2.   In their discretion, the proxies are authorized
     to vote upon such other business as may properly
     come before the meeting or any adjournment
     thereof.

     THE SHARES REPRESENTED BY THIS PROXY WILL BE VOTED AS DIRECTED, OR IF
DIRECTIONS ARE NOT INDICATED, WILL BE VOTED FOR PROPOSAL 1. IF OTHER BUSINESS IS
PRESENTED, THIS PROXY SHALL BE VOTED IN ACCORDANCE WITH THE BEST JUDGMENT OF
THE PROXIES.

     Said proxies or their substitutes (or if only one be present, the proxy
present) shall have and may exercise all of the powers of all said proxies
hereunder at said meeting or any adjournment or postponement thereof.

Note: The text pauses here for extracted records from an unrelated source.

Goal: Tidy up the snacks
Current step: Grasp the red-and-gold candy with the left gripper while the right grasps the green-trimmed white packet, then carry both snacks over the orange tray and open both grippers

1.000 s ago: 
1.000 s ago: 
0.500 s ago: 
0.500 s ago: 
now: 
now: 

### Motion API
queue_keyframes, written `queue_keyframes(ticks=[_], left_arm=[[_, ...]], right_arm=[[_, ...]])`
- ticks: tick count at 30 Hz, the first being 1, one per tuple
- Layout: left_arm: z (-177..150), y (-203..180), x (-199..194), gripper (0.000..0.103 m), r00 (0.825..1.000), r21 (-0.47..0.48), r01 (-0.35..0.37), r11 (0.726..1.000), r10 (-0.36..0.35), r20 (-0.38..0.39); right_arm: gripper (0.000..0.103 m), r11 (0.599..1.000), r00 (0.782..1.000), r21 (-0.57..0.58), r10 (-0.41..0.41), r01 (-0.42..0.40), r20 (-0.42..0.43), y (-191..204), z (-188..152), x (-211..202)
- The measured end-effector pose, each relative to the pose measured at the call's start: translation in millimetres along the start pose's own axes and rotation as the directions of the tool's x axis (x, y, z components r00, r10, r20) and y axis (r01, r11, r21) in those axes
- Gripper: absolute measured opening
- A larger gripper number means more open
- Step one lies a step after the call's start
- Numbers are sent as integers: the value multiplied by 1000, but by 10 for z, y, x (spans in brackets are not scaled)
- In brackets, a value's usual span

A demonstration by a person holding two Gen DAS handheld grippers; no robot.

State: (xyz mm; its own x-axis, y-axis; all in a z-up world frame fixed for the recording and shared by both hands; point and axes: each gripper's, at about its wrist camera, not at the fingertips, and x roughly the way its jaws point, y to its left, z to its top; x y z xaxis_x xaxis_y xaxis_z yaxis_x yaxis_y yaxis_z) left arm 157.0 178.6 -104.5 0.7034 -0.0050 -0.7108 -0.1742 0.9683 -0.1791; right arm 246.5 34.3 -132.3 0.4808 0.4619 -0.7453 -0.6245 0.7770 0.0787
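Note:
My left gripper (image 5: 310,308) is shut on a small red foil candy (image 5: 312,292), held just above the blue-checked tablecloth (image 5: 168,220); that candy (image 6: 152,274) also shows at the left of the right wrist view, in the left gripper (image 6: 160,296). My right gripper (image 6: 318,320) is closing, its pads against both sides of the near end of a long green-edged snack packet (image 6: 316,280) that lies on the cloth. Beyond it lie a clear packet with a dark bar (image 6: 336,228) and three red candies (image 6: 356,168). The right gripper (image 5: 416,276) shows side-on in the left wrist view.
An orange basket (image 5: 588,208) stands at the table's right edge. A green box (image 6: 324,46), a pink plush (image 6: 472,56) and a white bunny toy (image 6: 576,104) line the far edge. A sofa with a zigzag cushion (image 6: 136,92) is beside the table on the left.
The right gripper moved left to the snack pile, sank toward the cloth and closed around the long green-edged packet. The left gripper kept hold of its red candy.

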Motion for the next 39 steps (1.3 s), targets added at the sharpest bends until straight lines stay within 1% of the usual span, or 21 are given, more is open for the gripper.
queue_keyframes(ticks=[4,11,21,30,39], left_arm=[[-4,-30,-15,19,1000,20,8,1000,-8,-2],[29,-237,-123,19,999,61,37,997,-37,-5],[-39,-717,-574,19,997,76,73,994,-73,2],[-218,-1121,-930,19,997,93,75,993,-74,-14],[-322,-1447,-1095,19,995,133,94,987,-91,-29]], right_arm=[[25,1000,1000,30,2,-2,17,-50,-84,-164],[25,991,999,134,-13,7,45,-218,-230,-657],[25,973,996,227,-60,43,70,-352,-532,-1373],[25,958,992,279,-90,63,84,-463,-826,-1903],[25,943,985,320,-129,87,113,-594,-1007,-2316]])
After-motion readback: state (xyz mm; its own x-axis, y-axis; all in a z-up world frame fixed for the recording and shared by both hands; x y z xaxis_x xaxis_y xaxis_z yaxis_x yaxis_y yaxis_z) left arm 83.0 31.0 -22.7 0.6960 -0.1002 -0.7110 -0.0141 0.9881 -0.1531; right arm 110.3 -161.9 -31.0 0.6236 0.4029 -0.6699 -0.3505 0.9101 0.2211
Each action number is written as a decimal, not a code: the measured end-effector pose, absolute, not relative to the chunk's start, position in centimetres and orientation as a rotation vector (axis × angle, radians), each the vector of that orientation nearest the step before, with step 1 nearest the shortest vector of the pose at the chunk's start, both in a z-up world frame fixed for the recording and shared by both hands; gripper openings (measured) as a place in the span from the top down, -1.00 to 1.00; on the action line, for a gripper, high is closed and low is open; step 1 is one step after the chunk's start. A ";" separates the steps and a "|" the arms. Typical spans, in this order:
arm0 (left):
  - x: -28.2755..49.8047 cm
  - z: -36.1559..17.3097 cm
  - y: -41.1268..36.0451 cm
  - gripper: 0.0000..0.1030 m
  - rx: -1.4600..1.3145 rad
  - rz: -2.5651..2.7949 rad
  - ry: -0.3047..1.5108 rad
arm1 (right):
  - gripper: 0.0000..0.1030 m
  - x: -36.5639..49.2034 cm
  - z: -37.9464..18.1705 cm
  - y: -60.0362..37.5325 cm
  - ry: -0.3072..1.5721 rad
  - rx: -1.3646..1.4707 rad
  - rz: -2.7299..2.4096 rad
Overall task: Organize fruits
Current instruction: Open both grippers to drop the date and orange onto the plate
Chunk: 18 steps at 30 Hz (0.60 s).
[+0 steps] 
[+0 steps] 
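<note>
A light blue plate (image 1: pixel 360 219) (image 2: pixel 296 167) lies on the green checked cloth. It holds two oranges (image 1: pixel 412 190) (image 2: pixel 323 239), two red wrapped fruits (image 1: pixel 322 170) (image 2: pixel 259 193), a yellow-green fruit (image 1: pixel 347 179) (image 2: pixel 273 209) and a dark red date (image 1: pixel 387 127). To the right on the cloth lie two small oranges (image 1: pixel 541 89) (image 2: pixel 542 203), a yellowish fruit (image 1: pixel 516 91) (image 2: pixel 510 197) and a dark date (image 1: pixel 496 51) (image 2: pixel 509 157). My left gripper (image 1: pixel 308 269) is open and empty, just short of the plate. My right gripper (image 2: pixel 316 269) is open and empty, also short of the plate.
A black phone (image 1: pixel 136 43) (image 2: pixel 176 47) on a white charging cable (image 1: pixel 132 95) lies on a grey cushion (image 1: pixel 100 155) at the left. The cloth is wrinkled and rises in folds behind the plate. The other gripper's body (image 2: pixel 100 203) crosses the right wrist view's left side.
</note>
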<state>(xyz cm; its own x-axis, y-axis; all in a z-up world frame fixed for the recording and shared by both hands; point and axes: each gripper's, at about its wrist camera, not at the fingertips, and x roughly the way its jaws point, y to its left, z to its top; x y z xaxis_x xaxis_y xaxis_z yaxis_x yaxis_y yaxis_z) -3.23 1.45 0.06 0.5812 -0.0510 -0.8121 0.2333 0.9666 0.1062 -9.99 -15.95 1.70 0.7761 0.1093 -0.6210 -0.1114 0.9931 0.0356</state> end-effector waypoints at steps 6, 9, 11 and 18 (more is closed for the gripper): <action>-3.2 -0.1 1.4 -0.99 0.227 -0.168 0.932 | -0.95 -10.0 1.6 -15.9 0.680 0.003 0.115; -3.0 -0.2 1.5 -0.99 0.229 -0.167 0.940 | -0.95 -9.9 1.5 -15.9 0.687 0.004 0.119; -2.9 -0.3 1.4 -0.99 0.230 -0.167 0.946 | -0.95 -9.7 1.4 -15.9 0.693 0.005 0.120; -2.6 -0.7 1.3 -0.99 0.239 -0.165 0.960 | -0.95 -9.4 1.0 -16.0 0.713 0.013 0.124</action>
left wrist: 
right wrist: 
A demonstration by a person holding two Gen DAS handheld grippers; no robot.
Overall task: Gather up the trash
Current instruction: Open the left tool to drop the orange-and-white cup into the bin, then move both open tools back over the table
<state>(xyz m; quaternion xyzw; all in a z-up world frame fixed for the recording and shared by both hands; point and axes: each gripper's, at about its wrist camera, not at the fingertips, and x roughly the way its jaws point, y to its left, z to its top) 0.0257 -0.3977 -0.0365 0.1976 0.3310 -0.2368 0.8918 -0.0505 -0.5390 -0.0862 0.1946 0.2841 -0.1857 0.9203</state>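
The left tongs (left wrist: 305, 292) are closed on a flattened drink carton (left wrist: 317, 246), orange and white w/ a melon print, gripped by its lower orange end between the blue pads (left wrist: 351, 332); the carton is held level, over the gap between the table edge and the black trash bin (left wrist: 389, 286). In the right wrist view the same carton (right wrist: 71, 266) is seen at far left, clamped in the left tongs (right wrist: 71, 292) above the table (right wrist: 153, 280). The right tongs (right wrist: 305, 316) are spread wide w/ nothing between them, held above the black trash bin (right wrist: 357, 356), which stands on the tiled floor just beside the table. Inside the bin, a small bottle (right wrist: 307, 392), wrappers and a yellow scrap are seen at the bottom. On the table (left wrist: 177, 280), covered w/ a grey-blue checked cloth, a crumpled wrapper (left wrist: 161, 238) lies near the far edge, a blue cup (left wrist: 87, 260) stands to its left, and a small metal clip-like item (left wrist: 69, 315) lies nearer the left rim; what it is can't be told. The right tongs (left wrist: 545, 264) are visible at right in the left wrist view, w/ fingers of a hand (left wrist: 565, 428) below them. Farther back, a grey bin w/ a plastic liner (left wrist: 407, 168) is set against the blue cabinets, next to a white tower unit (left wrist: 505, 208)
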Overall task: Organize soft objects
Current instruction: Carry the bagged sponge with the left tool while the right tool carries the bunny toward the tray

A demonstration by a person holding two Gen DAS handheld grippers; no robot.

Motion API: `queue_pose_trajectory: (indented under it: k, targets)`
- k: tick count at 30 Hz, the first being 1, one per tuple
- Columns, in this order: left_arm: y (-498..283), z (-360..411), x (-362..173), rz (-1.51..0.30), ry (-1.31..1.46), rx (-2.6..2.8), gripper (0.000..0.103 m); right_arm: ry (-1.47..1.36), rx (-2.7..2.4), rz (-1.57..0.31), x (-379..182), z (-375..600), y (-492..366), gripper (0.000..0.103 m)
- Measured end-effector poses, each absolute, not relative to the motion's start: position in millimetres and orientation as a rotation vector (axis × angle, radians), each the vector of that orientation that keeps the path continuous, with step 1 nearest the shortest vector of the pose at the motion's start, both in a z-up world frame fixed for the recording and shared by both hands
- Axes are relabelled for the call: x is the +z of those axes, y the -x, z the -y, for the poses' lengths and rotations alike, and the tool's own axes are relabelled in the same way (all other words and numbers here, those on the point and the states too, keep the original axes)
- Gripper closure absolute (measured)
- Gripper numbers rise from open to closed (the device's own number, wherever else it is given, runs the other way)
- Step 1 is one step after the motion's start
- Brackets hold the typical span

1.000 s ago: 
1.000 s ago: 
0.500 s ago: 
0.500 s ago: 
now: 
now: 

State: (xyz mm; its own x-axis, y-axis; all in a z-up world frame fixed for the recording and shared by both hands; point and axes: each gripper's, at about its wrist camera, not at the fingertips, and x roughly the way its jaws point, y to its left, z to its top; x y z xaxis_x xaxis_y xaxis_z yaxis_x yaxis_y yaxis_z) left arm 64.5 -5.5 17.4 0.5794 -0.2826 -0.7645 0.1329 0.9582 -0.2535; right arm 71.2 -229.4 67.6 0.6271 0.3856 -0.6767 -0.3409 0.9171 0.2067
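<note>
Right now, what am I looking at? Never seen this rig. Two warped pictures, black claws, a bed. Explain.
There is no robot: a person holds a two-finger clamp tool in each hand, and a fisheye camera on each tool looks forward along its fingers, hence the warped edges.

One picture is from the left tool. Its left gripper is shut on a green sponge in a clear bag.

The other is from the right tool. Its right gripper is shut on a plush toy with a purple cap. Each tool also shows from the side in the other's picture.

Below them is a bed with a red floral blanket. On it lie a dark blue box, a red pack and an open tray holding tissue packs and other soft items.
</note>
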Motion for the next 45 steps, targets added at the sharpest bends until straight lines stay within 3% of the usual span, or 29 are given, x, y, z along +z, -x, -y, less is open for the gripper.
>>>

     Receipt is acknowledged of the Notice of Special Meeting of Stockholders
and Proxy Statement/Prospectus dated April 17, 1996. The undersigned hereby
revokes all proxies heretofore given by the undersigned to vote at said meeting
or any adjournment thereof.

     THIS PROXY IS SOLICITED ON BEHALF OF THE BOARD OF DIRECTORS AND MAY BE
REVOKED PRIOR TO ITS EXERCISE.



Signature (s)___________________________________  Dated: ______________, 1996

SIGNING INSTRUCTIONS (IMPORTANT): PLEASE SIGN EXACTLY AS YOUR NAME APPEARS
HEREON. (EXECUTORS, ADMINISTRATORS, TRUSTEES, GUARDIANS AND ATTORNEYS SHOULD
GIVE FULL TITLE. IF SIGNING ON BEHALF OF A CORPORATION, PLEASE SIGN THE FULL
CORPORATE NAME AND THE TITLE OF THE AUTHORIZED OFFICER SIGNING ON BEHALF OF THE
CORPORATION.) ALL JOINT OWNERS AND JOINT TRUSTEES SHOULD SIGN.